Format is: name:, <short label> - description

* nick:, -ffast-math - Try the -ffast-math flag of gcc v4.x. Prior experiments with this on the AMD compiler showed output differences in recon-all, but perhaps selective use of this flag is possible.

* nick:, SSE math lib - Replace instances of sin, cos, log and exp with routines optimized for SSE instructions found on intel processors. See http://gruntthepeon.free.fr/ssemath/. Tried this, but ran into problems and gave up. Some wrangling with it could make it possible to optionally build with this lib via #ifdefs. Actually, its not a lib but a header file.

* Richard:, MRI data structure - pointer-chasing implied by ***slices is horrific for the CPU caches (and a non-starter on the GPU). The 'chunking' alternative is much better, but needs to be used uniformly

* Richard:, MATRIX data type - If this is only used for 4x4 affine transformations, it should be coded as such.
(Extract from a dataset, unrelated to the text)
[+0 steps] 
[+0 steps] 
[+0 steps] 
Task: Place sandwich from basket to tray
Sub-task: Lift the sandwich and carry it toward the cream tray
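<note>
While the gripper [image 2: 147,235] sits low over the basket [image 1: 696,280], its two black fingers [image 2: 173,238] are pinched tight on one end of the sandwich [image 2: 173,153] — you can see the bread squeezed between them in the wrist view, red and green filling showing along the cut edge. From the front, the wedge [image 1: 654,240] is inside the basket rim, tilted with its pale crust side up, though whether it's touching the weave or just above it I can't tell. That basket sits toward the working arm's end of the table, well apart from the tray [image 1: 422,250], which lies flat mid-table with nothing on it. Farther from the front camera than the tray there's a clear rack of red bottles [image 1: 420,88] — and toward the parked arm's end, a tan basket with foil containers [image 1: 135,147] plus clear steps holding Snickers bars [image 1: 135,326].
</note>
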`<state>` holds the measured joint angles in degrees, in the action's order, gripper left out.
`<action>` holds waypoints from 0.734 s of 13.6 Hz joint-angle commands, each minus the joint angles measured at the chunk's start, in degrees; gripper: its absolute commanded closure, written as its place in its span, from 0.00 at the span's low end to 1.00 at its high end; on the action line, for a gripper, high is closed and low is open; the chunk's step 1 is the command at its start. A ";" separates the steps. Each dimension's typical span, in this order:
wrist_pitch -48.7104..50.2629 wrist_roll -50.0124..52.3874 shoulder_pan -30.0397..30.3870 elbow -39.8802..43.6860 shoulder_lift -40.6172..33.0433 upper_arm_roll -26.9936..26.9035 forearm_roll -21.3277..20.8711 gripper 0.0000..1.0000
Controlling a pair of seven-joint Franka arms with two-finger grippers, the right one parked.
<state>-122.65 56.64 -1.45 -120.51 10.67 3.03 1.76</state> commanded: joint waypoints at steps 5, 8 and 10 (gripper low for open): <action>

If used more generally too, then a separate 'Affine' class should be considered (this exists for the GPU already in the file affinegpu.cu)
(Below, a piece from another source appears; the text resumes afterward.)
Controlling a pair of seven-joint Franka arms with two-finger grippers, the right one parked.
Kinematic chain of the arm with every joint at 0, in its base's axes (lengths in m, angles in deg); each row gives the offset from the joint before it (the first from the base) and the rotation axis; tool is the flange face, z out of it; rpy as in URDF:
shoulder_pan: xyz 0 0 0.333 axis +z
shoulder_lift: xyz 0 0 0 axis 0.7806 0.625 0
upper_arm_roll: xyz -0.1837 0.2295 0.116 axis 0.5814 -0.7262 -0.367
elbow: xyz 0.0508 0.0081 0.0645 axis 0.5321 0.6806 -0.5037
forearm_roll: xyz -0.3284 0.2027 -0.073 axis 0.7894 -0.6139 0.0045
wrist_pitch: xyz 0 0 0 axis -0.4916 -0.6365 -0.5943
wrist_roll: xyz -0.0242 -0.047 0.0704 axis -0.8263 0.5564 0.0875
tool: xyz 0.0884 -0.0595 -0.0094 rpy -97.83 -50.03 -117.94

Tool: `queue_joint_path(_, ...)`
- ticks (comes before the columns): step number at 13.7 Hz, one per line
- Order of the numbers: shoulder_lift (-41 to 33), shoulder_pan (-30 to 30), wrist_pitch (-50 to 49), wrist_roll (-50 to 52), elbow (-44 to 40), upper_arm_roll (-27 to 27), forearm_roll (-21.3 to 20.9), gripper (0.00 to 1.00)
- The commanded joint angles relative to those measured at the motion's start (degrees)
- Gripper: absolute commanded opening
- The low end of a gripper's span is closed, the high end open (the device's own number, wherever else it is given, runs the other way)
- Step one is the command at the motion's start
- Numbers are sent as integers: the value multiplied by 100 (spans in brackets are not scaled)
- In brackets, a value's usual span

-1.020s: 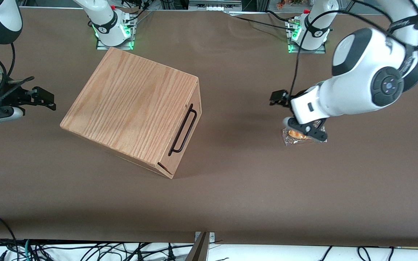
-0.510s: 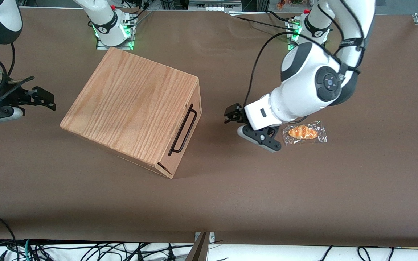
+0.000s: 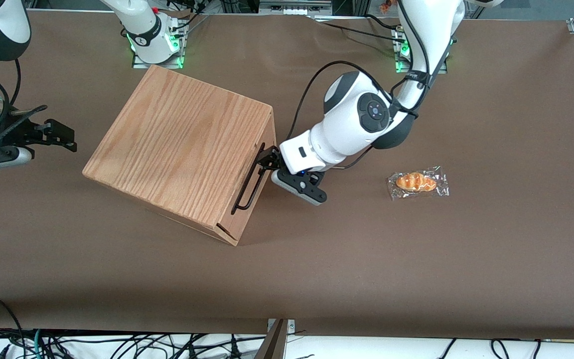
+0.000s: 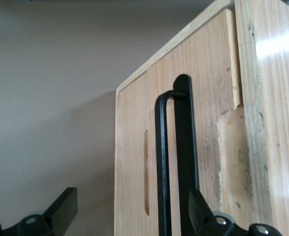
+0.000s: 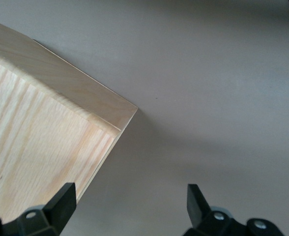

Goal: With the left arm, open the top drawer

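The wooden box stands slanted on the brown table. Its front, with the top drawer, faces the working arm's end and is shut flush. A long thin black bar handle runs along that front. My left gripper is right in front of the drawer, at the end of the handle farther from the front camera. In the left wrist view the gripper is open. The handle and part of the drawer front lie between its two black fingers. Nothing is gripped.
A wrapped bread roll lies on the table toward the working arm's end, apart from the box. Both arm bases stand at the table edge farthest from the front camera. Cables hang below the near edge.
The left arm has swept from over the wrapped bread roll toward the box. Its gripper now sits at the drawer handle. The box and drawer have not moved.
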Motion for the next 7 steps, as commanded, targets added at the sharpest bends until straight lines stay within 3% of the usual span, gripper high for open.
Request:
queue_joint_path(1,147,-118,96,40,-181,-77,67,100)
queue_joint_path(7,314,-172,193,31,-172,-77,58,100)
* Richard:, Boundary conditions - MRIconvolve1d and MRImean handle out-of-range accesses differently. MRImean effectively returns zero, MRIconvolve1d uses the [x|y|z]i pointers which clamp to the edge of the range. There are probably other places where this happens. A uniform treatment would be best.

* Richard:, Data structure memory management - Datastructures which allocate RAM, or are allocated as arrays should always carry their lengths with them. I'm thinking particularly of GCA_SAMPLE arrays here, but I imagine there are other examples

* Richard:, MRI data structure - Do we really need support for all of UCHAR, SHORT, LONG and FLOAT? On the GPU, manipulating datatypes which aren't 4-byte aligned is slow, and I imagine that modern CPUs face similar difficulties. They do save some RAM, but it's only a factor of four; if we want to edit bigger volumes or long sequences, we should be thinking about better datastructures, not trying to 'cram down' the existing ones.